Despite a draft UN ceasefire resolution that was cobbled together over the weekend, violence escalated in the Middle East yesterday with 15 Israelis killed in the deadliest day of Hizbullah rocket attacks since fighting erupted on July 12th. In Lebanon, at least 19 people were killed in Israeli air strikes on the south of the country.
While Israeli officials expressed quiet satisfaction over the draft resolution, which was hammered out by US and French officials, Hizbullah rejected its terms, especially the clause stating that Israeli forces could remain on the ground in south Lebanon until the arrival of an international peacekeeping force.
A Katyusha rocket landed yesterday in the middle of a group of Israeli reservists who had gathered at Kfar Giladi, a kibbutz in northern Israel, killing 12 of them and wounding another 12. Blood stained the ground as bodies, covered by blankets, lay on stretchers. Nearby, a forest burst into flames, sending a pall of thick smoke over the kibbutz.
Kibbutz members said the reserve soldiers had ignored orders to take cover when the siren sounded to warn of incoming rockets. "Those that were close to the explosion were torn to pieces," said one kibbutz member. "It was a bloodbath."
Toward evening, missiles slammed into the northern port city of Haifa, crushing a house, killing three people and wounding dozens. Two other houses were partially demolished in a mixed Jewish-Arab neighbourhood. Five people were pulled out alive from the rubble of one of the collapsed homes.
The deaths yesterday brought to 94 the number of Israelis killed since the fighting erupted, 36 of them civilians and 58 soldiers.
Hizbullah said the attack on Haifa was in response to an Israeli aerial bombardment a few hours earlier on the Shia-dominated southern suburbs of Beirut. In Ansar, a village near the southern town of Nabatiyeh, four people were killed yesterday in an Israeli air strike when missiles flattened their home, Lebanese security officials reported.
Israeli planes also targeted the city of Tyre, from where missiles have been fired at Haifa. Witnesses said one man was killed as he sat on a bench drinking coffee in the city. The driver of a van carrying bread out of Tyre was killed when he was hit by a missile fired from an Israeli drone. There were also reports of two civilians being killed when a missile hit a pick-up truck ahead of a UN convoy on the way to Tyre.
The deaths brought to over 750 the number of Lebanese civilians killed since the fighting erupted. Lebanese officials say that in some villages not all the bodies have been discovered and that the real death toll is more than 900.

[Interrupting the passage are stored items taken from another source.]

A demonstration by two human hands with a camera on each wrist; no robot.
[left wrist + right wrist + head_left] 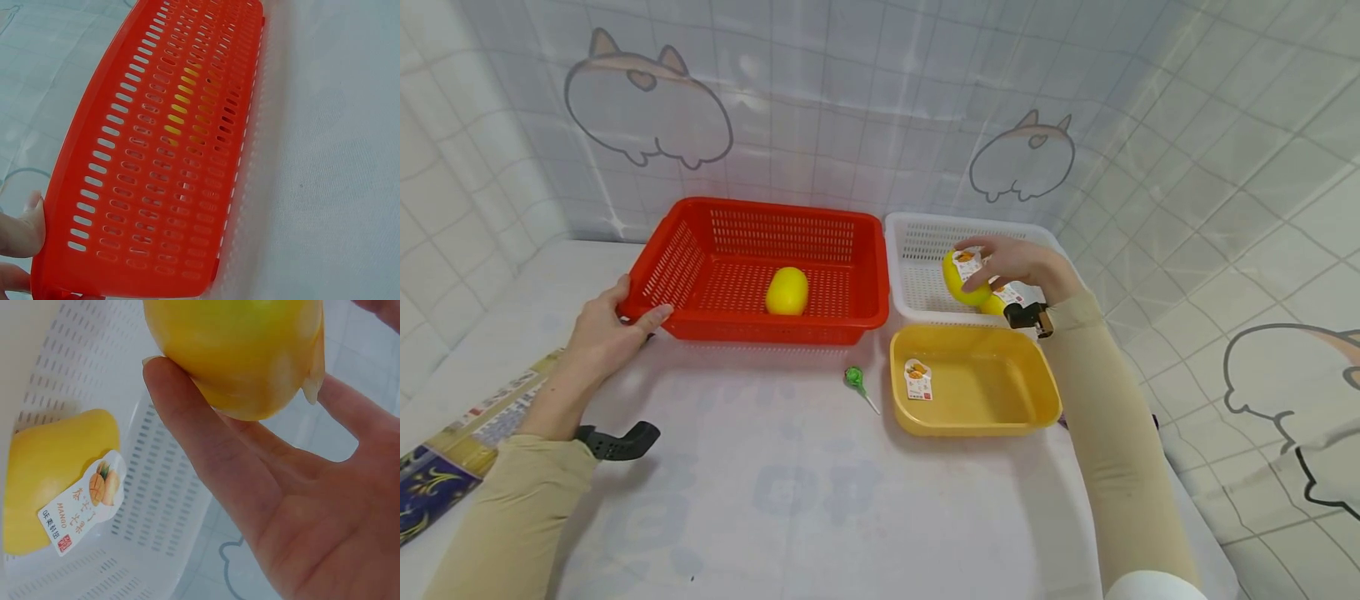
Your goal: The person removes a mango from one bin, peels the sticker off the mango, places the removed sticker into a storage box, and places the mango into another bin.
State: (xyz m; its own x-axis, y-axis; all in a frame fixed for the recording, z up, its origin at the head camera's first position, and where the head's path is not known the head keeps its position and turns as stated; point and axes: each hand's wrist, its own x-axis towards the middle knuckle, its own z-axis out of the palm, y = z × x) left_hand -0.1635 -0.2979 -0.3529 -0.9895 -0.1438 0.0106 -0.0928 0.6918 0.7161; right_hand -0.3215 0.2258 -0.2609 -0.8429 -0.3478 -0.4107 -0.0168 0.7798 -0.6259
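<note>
My left hand grips the near left corner of a red plastic basket, thumb on the rim. One yellow mango lies inside that basket; its yellow shows through the slots in the left wrist view. On the right, my right hand holds a labelled mango between curled fingers, over a white slotted basket. A second mango with a mango sticker lies in the white basket, partly hidden by my hand and wrist in the head view.
A yellow plastic tub with a mango sticker stands in front of the white basket. Beside it lies a green-wrapped lollipop. A flat patterned package lies at the left, partly under my left arm. A tile-patterned sheet rises behind the baskets.
</note>
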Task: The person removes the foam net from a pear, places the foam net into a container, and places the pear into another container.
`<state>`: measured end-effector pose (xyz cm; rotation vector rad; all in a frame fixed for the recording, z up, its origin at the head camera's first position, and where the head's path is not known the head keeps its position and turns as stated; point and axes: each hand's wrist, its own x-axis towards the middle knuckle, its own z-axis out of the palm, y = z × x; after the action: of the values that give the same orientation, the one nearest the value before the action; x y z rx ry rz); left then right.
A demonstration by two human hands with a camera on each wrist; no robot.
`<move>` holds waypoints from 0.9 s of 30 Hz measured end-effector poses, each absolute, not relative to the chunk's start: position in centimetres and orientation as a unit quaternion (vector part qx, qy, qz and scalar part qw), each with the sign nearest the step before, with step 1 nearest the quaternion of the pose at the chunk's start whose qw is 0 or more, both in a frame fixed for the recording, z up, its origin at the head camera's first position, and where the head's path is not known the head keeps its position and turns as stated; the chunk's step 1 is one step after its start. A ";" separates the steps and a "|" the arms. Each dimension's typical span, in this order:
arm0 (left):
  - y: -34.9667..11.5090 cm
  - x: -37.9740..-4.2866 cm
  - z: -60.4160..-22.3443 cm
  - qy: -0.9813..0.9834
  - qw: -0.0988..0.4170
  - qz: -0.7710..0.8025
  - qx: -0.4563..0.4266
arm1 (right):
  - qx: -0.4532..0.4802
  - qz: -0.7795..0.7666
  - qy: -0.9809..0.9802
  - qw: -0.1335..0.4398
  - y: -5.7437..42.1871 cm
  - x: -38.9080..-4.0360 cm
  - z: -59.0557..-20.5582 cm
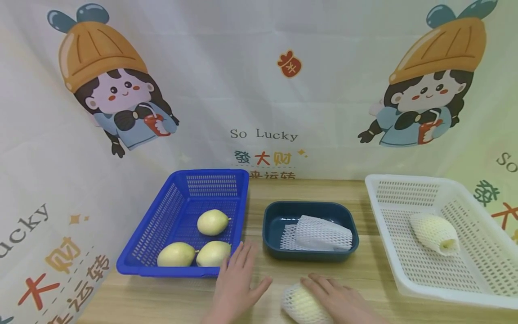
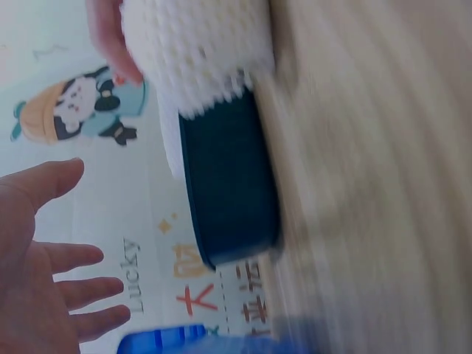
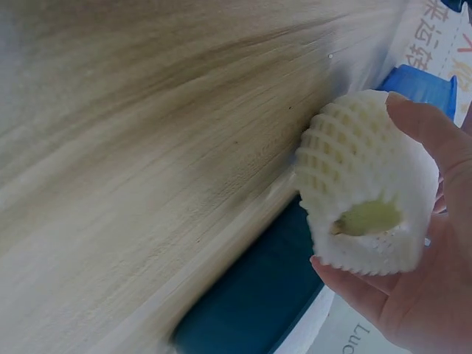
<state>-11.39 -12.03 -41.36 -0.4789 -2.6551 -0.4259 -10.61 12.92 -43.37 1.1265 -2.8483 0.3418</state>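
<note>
In the head view my right hand grips a pear in a white foam net sleeve low over the table's front. The right wrist view shows the thumb on one side of the wrapped pear and fingers round the other; yellow-green skin and the stem show through the sleeve's end. My left hand holds nothing, its fingers extended and thumb spread, by the front right corner of the blue basket. Three bare yellow pears lie in that basket.
A dark teal tray with white foam net sleeves stands at the middle. On the right, a white basket holds another pear in a net sleeve. Behind hangs a printed cloth.
</note>
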 end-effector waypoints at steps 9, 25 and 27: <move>-9.9 -10.2 -42.2 -0.921 0.214 -0.221 -0.240 | 0.357 0.126 -0.922 0.086 13.9 -10.2 -44.1; -7.7 -9.6 -43.7 -0.931 -0.069 -0.284 -0.220 | 0.392 0.178 -0.902 0.019 14.3 -9.7 -44.4; -7.7 -9.7 -43.9 -0.927 -0.087 -0.291 -0.220 | 0.398 0.186 -0.898 0.008 14.3 -9.7 -44.5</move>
<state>-9.68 -7.69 -43.87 -0.7313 -3.0866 -0.9686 -9.68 14.30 -44.51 1.2448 -2.8068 0.5818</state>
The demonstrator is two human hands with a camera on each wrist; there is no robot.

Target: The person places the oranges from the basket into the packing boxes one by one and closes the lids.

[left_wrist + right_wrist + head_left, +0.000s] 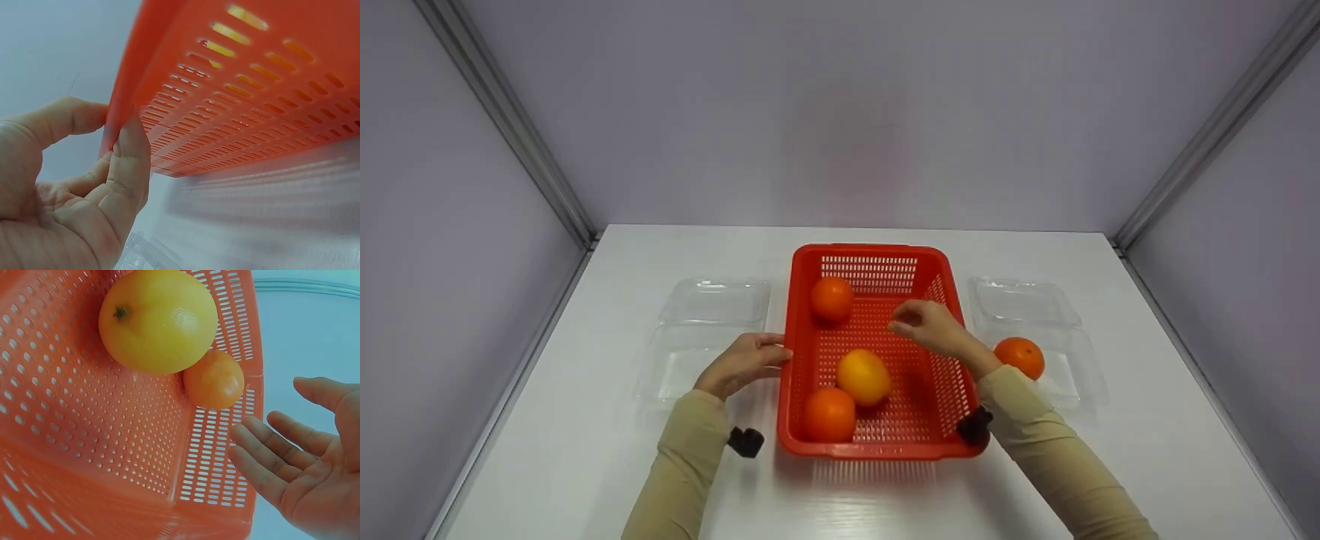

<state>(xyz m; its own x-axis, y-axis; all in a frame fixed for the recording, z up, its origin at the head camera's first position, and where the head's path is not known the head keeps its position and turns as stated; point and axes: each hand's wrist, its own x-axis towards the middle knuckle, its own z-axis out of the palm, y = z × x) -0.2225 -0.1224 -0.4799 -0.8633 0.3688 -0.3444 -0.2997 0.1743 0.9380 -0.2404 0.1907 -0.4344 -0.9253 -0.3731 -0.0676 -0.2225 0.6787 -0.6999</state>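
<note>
A red plastic basket with slotted walls stands in the middle of the table. My left hand pinches its left rim; in the left wrist view the thumb meets the rim from one side and the fingers from the other. Over the basket's right half hovers my right hand, fingers loosely bent and holding nothing. Inside lie an orange at the far left, another orange at the near left, and a yellower round fruit beside it. That yellow fruit shows a green stem end in the right wrist view.
Clear plastic clamshell boxes lie lidded open on both sides: a left box and a right box. An orange sits in the right one, beside my right sleeve. Pale panels enclose the white table.
</note>
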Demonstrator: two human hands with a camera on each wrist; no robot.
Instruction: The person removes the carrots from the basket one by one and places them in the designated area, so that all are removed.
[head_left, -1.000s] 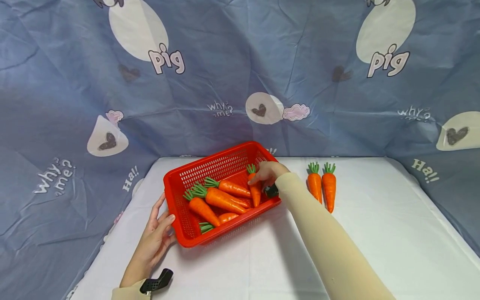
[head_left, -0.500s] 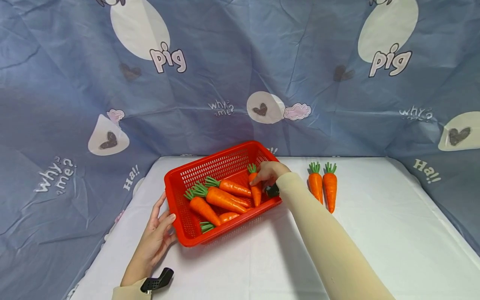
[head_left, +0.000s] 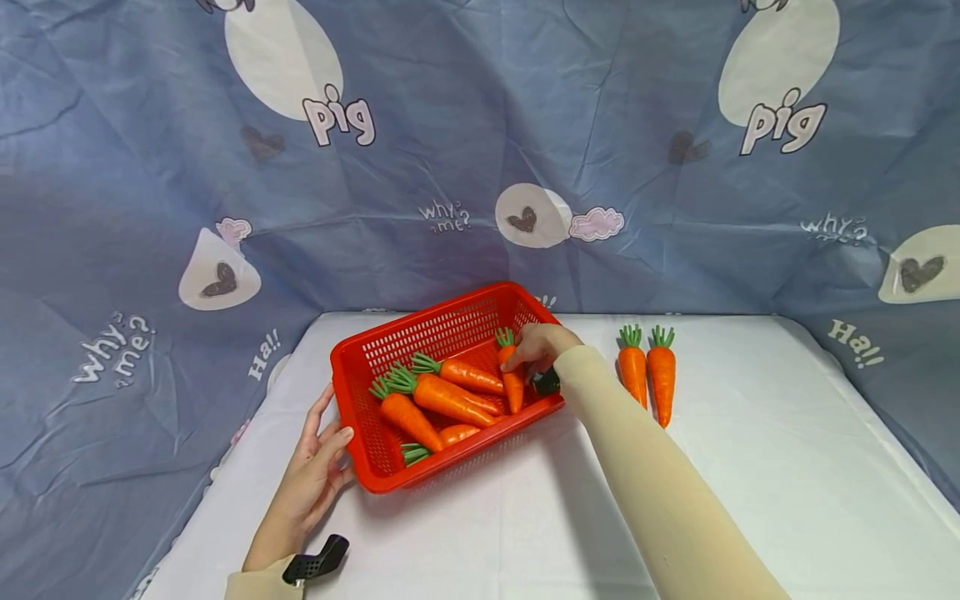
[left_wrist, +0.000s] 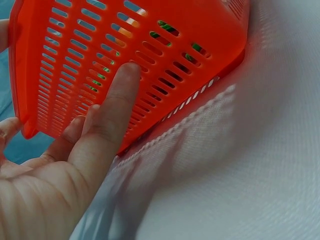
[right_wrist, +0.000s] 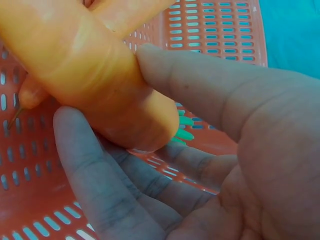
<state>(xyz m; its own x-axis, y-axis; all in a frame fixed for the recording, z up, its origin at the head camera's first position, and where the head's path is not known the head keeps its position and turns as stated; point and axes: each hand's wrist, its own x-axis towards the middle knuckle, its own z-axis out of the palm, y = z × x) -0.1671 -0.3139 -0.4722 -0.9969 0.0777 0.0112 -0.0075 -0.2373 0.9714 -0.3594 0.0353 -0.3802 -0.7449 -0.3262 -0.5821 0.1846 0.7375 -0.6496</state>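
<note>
In the head view a red perforated plastic basket (head_left: 450, 312) stands at an angle on the white table, with several orange carrots inside. My left hand (head_left: 311, 475) is at its left end, fingers spread along the outside wall and thumb tip at the rim. The left wrist view shows those fingers (left_wrist: 117, 100) fairly straight against the slotted side. My right hand (head_left: 542, 343) reaches into the basket's right end and holds a carrot (head_left: 512, 379) with green tops pointing away. Thumb and fingers lie on both sides of this carrot (right_wrist: 100, 75) in the right wrist view.
Two more carrots, a left one (head_left: 632, 367) and a right one (head_left: 662, 383), lie side by side on the white cloth (head_left: 750, 467) right of the basket. A blue printed curtain (head_left: 420, 150) hangs behind the table and along its sides.
The hands, the basket and the carrots keep their places; the whole head view has shifted very slightly.
</note>
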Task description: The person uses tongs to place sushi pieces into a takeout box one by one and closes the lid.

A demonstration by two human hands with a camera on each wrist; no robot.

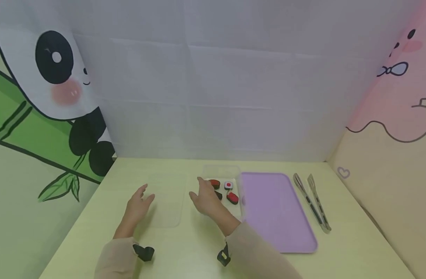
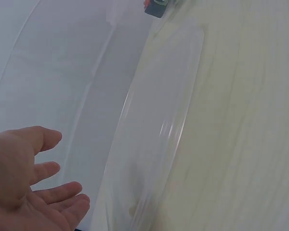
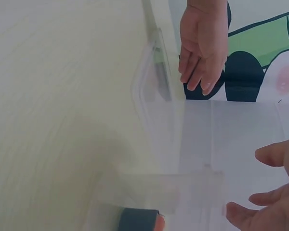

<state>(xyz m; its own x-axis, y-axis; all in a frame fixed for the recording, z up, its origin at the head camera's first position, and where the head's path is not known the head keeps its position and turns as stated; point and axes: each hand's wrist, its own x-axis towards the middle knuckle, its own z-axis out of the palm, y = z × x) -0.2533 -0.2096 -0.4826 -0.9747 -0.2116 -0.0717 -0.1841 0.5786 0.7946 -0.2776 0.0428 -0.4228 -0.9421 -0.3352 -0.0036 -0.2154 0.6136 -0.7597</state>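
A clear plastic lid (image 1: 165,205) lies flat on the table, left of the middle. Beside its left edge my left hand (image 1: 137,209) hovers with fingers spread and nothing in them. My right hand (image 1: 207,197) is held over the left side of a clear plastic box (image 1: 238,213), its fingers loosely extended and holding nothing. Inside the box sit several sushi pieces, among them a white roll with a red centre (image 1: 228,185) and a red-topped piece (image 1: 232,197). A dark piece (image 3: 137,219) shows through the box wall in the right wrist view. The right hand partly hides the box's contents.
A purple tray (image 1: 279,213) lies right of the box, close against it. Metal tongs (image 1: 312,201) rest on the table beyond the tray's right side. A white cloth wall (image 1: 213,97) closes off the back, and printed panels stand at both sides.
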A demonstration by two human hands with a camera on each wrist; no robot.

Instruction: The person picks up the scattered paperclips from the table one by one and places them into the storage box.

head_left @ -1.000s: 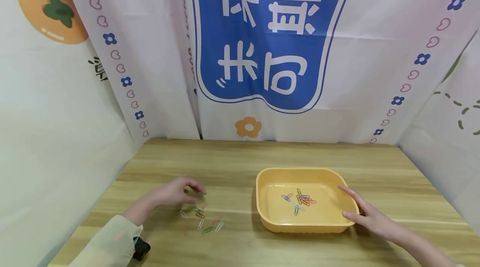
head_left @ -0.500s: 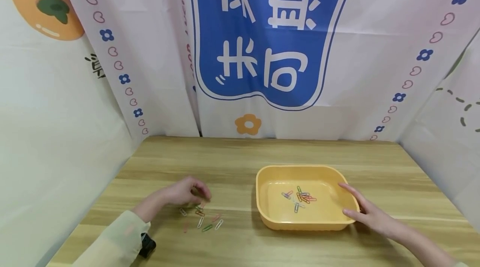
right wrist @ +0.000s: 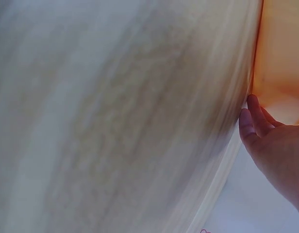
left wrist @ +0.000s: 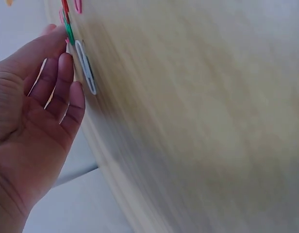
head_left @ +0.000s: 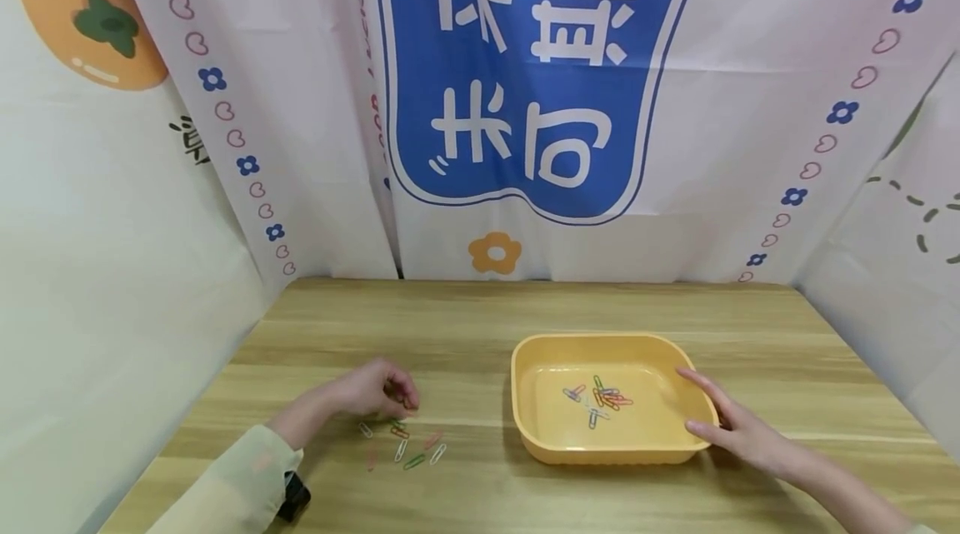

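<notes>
On my feed I read white characters (head_left: 566,152) "未来可期" across the white cloth backdrop's (head_left: 712,184) blue panel (head_left: 517,172).
Small red sideways letters (head_left: 377,119) seemingly say "GOOD LUCK".

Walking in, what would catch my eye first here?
Probably the big blue panel on the patterned cloth behind the table. Next, right of centre, a yellow basin with colourful paper clips inside, its right edge held by the right hand. To the left, the left hand is low over loose clips.

Small booth-type rm: ptd. cloth walls (head_left: 712,159) round wood-grain tbl. (head_left: 465,316)
</notes>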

With the death toll having risen sharply in Israel yesterday, politicians and commentators began speculating over whether the government might expand the ground operation under way in south Lebanon in an effort to push Hizbullah's short-range rockets out of range of northern Israel.
The sudden escalation in violence came just a day after the US and France announced that they had reached an agreement on a draft UN ceasefire resolution. Early yesterday, Israeli officials had voiced satisfaction over the terms of the resolution, pointing out that it allowed Israel to stay in south Lebanon until an international peace-keeping force arrived, allowed the Israeli army to respond to Hizbullah attacks and called for an arms embargo on the Shia group.
But some Israeli observers pointed out that if the army remains for an extended period in Lebanon as it waits for an international force, its soldiers will increasingly become targets for Hizbullah fighters.